To decide this case, we must first examine the statute that governs Crawford’s claim: the FDCPA. The FDCPA is a consumer protection statute that “imposes open-ended prohibitions on, inter alia, false, deceptive, or unfair” debt-collection practices. Jerman v. Carlisle, McNellie, Rini, Kramer & Ulrich LPA, 559 U.S. 573, 587, 130 S.Ct. 1605, 1615, 176 L.Ed.2d 519 (2010) (quotation marks and citations omitted). Finding “abundant evidence” of such practices, Congress passed the FDCPA in 1977 to stop “the use of abusive, deceptive, and unfair debt collection practices by many debt collectors.” 15 U.S.C. § 1692(a). Congress determined that “[e]xisting laws and procedures” were “inadequate” to protect consumer debtors. Id. at § 1692(b); see Jeter v. Credit Bureau, Inc., 760 F.2d 1168, 1173 (11th Cir.1985) (noting “that despite prior [Federal *1258 Trade Commission] enforcement in the area,” Congress found “[ejxisting laws and procedures” inadequate).

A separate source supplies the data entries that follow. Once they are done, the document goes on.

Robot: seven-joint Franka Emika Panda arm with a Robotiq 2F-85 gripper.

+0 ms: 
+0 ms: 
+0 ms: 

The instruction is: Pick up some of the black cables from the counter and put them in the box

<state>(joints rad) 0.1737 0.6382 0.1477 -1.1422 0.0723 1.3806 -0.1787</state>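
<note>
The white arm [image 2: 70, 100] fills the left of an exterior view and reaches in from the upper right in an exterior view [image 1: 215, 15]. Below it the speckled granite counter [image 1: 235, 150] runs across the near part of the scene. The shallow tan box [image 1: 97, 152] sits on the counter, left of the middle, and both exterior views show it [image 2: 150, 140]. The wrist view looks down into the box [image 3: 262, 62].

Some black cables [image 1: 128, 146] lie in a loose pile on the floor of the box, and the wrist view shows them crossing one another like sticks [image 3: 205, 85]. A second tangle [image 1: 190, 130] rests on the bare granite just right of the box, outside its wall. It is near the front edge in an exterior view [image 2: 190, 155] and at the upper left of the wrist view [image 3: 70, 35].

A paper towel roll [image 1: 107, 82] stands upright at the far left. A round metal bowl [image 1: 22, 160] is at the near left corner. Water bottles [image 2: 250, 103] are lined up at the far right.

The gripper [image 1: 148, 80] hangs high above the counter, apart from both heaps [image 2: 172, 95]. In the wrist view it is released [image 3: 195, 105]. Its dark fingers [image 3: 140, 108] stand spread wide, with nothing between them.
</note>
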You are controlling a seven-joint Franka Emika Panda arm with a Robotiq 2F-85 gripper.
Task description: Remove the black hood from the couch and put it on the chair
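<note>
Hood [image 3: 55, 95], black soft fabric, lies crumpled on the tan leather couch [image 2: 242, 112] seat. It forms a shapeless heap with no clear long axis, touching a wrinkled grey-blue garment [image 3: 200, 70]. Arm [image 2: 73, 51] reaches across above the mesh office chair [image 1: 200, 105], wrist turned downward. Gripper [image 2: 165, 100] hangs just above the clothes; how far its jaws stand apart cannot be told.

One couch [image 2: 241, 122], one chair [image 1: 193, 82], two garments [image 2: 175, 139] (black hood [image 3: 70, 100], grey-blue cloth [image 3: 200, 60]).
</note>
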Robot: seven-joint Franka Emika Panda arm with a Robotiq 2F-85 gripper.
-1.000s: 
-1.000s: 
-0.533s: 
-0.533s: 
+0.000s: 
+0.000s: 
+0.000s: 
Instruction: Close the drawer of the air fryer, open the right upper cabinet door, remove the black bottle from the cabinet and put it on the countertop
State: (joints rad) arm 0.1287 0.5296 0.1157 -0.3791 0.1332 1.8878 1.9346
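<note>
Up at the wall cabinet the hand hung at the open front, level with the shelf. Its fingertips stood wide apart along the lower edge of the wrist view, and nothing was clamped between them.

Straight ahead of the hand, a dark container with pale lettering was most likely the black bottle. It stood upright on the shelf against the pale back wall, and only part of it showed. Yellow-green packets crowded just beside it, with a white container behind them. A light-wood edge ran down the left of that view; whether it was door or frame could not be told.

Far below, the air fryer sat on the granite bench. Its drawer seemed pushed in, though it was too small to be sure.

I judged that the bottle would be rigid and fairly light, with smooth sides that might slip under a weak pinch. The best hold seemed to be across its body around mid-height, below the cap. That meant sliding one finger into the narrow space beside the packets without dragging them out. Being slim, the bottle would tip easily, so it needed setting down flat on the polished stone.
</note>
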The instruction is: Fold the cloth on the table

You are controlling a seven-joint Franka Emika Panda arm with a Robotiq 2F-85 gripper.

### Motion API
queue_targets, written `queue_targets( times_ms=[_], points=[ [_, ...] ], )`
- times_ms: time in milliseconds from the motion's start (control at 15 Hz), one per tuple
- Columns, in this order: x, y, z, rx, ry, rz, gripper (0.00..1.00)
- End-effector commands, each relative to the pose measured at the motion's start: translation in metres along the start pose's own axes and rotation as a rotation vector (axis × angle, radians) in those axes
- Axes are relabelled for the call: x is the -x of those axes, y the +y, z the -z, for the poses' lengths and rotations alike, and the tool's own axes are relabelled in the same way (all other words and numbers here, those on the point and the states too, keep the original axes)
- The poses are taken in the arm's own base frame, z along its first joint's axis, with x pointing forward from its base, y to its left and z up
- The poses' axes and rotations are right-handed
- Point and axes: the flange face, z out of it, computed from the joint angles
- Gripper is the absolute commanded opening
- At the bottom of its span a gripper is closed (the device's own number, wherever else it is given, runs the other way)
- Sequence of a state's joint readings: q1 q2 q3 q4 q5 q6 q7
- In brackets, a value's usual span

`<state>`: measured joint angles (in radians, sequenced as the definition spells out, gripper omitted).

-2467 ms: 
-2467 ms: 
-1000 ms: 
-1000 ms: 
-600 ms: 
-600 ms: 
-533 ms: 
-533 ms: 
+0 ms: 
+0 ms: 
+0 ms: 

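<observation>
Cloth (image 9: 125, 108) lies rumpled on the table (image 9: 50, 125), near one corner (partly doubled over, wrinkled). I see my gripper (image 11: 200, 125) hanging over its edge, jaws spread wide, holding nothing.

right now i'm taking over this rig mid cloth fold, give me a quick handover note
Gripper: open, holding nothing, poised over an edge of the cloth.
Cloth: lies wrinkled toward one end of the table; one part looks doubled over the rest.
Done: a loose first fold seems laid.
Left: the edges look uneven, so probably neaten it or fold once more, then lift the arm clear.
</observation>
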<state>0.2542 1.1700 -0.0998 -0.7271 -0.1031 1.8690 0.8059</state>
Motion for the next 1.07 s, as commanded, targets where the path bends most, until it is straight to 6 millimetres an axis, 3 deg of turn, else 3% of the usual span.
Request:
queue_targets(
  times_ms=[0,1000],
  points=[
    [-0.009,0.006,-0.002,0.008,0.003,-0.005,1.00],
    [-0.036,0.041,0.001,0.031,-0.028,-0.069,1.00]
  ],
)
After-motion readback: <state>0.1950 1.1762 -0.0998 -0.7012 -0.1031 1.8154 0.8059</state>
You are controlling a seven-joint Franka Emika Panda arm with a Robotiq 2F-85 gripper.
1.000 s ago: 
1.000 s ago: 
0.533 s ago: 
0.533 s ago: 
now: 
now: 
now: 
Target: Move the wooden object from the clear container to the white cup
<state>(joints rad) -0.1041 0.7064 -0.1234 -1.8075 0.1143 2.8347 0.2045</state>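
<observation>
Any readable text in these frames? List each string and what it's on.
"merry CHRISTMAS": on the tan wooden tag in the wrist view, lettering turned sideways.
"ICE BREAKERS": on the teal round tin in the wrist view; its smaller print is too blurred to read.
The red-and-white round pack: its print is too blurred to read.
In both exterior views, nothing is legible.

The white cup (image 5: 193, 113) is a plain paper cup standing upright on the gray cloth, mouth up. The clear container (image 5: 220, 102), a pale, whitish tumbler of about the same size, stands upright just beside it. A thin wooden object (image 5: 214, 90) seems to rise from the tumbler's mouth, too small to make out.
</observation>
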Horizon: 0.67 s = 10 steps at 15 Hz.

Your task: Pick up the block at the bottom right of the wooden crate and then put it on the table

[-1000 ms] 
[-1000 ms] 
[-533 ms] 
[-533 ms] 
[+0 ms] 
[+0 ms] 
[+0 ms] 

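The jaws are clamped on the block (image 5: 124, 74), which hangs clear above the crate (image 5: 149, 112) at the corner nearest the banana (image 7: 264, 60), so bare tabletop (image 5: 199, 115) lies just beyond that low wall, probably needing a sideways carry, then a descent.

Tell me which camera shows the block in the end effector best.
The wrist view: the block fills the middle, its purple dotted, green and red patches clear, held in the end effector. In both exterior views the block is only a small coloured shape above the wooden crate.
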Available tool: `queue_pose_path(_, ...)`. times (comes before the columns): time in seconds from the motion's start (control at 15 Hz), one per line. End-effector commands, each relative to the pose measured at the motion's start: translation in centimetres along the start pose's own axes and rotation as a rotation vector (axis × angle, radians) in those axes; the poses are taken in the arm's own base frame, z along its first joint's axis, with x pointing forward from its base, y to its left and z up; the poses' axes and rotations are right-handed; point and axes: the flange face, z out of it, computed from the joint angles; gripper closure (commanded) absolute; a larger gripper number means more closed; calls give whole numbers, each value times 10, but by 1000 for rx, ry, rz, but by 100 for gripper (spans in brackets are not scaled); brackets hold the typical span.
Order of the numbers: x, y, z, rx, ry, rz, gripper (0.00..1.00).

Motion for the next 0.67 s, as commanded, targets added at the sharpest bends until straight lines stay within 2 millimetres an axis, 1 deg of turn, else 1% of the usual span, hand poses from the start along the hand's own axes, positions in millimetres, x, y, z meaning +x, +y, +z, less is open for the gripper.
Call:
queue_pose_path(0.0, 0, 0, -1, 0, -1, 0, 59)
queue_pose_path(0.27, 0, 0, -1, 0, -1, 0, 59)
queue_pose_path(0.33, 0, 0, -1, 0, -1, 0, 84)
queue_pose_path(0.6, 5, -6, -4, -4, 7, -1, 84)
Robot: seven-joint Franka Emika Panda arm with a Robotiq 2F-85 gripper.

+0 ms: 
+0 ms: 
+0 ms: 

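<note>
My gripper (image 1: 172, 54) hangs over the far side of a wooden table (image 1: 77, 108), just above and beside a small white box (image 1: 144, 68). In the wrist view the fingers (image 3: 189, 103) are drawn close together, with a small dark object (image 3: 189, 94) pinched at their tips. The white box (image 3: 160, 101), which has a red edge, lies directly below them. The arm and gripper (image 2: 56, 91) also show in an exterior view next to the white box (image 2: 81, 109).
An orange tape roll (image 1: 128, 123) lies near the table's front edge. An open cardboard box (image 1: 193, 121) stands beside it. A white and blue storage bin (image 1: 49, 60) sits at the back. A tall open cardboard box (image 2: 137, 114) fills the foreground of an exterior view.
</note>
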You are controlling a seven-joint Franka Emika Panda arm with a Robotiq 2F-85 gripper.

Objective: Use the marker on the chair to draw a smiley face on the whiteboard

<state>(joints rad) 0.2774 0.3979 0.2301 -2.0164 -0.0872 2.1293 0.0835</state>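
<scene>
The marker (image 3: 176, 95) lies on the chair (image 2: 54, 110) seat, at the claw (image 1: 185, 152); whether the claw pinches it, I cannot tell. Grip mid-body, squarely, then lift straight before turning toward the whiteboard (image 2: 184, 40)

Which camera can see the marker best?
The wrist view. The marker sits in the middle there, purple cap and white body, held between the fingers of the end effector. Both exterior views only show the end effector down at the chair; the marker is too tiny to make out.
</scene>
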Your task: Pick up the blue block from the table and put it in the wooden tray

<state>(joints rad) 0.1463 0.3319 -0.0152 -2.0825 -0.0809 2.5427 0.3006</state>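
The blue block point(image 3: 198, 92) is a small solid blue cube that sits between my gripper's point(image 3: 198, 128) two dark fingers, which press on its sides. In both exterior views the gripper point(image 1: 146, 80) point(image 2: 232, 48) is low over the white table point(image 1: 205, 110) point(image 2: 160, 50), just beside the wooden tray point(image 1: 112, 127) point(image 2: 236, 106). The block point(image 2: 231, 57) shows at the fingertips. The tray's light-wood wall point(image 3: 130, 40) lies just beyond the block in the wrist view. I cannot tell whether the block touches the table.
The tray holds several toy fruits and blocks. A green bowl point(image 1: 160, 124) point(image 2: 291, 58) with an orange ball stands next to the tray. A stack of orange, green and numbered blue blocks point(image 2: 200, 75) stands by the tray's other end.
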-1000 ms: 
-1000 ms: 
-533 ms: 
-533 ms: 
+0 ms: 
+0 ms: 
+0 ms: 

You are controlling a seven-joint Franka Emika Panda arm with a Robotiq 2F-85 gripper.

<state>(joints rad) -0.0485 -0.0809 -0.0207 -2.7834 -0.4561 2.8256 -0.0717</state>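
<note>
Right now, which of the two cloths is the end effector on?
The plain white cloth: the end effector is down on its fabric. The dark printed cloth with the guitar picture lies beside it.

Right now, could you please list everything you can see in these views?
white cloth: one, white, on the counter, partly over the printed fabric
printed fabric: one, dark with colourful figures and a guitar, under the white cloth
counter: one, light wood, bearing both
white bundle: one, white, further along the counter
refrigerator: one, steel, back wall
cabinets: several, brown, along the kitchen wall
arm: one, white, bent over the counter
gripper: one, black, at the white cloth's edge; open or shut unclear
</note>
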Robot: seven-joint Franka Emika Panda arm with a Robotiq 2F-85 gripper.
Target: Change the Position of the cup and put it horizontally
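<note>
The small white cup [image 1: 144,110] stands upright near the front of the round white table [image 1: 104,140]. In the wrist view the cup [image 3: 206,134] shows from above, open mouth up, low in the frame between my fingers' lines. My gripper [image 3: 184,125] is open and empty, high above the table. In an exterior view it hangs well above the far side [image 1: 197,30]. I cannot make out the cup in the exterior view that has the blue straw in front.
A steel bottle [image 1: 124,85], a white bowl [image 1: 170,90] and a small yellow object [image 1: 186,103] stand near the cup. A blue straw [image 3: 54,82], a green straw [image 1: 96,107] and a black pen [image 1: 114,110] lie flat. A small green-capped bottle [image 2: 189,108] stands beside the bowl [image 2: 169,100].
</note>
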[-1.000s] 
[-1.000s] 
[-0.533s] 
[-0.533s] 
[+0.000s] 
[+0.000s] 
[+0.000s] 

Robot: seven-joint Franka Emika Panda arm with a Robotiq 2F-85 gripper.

In short, the FDCPA regulates the conduct of debt-collectors, which the statute defines as any person who, inter alia, “regularly collects ... debts owed or due or asserted to be owed or due another.” 15 U.S.C. § 1692a(6). Undisputedly, LVNV and its surrogates are debt collectors and thus subject to the FDCPA. 3

To enforce the FDCPA’s prohibitions, Congress equipped consumer debtors with a private right of action, rendering “debt collectors who violate the Act hable for actual damages, statutory damages up to $1,000, and reasonable attorney’s fees and costs.” Owen v. I.C. Sys., Inc., 629 F.3d 1263, 1270 (11th Cir.2011) (citing 15 U.S.C. § 1692k(a)); Jeter, 760 F.2d at 1174 n. 5 (“Most importantly, consumers were given a private right of action to enforce the provisions of the FDCPA against debt collectors.... ”). To determine whether LVNV’s conduct, as alleged in Crawford’s complaint, is prohibited by the FDCPA, we begin “where all such inquiries must begin: with the language of the statute itself.” Reese v. Ellis, Painter, Ratterree & Adams, LLP, 678 F.3d 1211, 1216 (11th Cir.2012) (quotation marks omitted).

Section 1692e of the FDCPA provides that “[a] debt collector may not use any false, deceptive, or misleading representation or means in connection with the collection of any debt.” 15 U.S.C. § 1692e. Section 1692f states that “[a] debt cohector may not use unfair or unconscionable means to collect or attempt to collect any debt.” Id. § 1692f.

Because Congress did not provide a definition for the terms “unfair” or “uncon-seionable,” this Court has looked to the dictionary for help. “The plain meaning of ‘unfair’ is ‘marked by injustice, partiality, or deception.’ ” LeBlanc v. Unifund CCR Partners, 601 F.3d 1185, 1200 (11th Cir.2010) (quoting Merriam-Webster Online Dictionary (2010)). Further, “an act or practice is deceptive or unfair if it has the tendency or capacity to deceive.” Id. (quotation marks omitted and alterations adopted). We also explained that “[t]he term ‘unconscionable’ means ‘having no conscience’; ‘unscrupulous’; ‘showing no regard for conscience’; ‘affronting the sense of justice, decency, or reasonableness.’” Id. (quoting Black’s Law Dictionary 1526 (7th ed.1999)). We have also noted that “[t]he phrase ‘unfair or unconscionable’ is as vague as they come.” Id. (quoting Beler v. Blatt, Hasenmiller, Leibsker & Moore, LLC, 480 F.3d 470, 474 (7th Cir.2007)).

Given this ambiguity, we have adopted a “least-sophisticated consumer” standard to evaluate whether a debt collector’s conduct is “deceptive,” “misleading,” “unconscionable,” or “unfair” under the statute.